▶ [Work required]:
Transcribe all of the data verbatim, please, and leave out its pictures.

Segment Start: Raw data

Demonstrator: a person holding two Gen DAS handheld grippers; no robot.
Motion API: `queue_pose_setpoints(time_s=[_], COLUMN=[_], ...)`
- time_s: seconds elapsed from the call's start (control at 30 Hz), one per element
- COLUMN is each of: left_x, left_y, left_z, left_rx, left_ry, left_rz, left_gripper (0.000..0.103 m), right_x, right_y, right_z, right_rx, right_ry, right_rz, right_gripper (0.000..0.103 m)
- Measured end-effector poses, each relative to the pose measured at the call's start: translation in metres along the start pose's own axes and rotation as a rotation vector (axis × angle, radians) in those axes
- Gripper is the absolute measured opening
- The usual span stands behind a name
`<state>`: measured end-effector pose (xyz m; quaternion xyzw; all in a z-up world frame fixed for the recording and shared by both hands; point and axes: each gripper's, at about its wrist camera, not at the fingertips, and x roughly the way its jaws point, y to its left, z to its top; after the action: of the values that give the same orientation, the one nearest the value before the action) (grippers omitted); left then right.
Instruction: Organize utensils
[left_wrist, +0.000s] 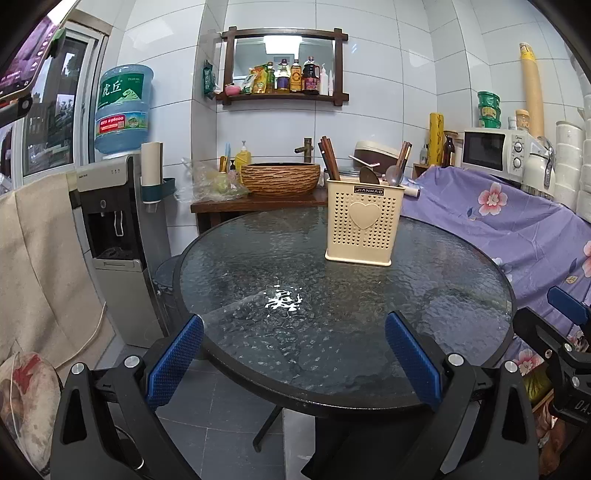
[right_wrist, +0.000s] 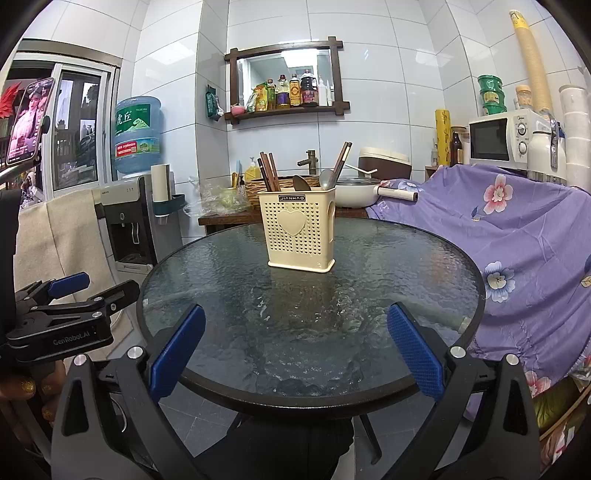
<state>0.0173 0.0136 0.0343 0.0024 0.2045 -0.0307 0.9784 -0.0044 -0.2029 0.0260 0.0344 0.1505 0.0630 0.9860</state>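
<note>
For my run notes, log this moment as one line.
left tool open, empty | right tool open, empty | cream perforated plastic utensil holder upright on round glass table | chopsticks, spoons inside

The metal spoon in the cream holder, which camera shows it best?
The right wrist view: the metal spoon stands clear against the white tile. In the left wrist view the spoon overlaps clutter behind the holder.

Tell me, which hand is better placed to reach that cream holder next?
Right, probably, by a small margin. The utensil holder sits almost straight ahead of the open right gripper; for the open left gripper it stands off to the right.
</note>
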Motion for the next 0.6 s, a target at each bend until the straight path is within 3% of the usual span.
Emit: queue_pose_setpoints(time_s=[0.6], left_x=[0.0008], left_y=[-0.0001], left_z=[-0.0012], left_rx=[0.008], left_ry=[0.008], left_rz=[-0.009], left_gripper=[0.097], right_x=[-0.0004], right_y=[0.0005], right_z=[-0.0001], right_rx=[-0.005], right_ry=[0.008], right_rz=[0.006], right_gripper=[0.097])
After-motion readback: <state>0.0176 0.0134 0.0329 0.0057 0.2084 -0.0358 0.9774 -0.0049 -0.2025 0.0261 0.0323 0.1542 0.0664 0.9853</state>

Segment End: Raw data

▶ [Completed task]:
Demonstrator: a person holding two Gen DAS handheld grippers; no robot.
Motion API: `queue_pose_setpoints(time_s=[_], COLUMN=[_], ...)`
- time_s: seconds elapsed from the call's start (control at 30 Hz), one per element
- COLUMN is each of: left_x, left_y, left_z, left_rx, left_ry, left_rz, left_gripper (0.000..0.103 m), right_x, right_y, right_z, right_rx, right_ry, right_rz, right_gripper (0.000..0.103 m)
- Measured end-effector poses, each relative to the pose measured at the call's start: translation in metres along the start pose's own axes and rotation as a rotation vector (axis × angle, radians) in those axes
- Gripper is the absolute measured opening
- The usual span stands behind a name
`<state>`: measured end-effector pose (xyz m; quaternion xyzw; all in a z-up world frame fixed for the recording and shared by both hands; point and axes: each gripper's, at about its wrist camera, not at the fingertips, and x roughly the way its jaws point, y to its left, z to its top; after the action: of the values that give the same orientation, the one nearest the value before the action) (grippers omitted); left then right.
Instruction: Organize utensils
[left_wrist, +0.000s] 
[right_wrist, +0.000s] 
<state>0.0173 0.0136 0.0343 0.0024 0.2045 -0.0307 0.9784 -0.0044 -0.2029 0.0260 0.0344 0.1505 0.0630 0.9860</state>
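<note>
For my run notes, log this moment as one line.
left tool open, empty | right tool open, empty | cream perforated plastic utensil holder upright on round glass table | chopsticks, spoons inside

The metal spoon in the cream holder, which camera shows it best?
The right wrist view: the metal spoon stands clear against the white tile. In the left wrist view the spoon overlaps clutter behind the holder.

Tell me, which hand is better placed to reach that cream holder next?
Right, probably, by a small margin. The utensil holder sits almost straight ahead of the open right gripper; for the open left gripper it stands off to the right.
</note>
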Motion for the next 0.6 s, a target at each bend until the straight path is within 3% of the usual span.
Emit: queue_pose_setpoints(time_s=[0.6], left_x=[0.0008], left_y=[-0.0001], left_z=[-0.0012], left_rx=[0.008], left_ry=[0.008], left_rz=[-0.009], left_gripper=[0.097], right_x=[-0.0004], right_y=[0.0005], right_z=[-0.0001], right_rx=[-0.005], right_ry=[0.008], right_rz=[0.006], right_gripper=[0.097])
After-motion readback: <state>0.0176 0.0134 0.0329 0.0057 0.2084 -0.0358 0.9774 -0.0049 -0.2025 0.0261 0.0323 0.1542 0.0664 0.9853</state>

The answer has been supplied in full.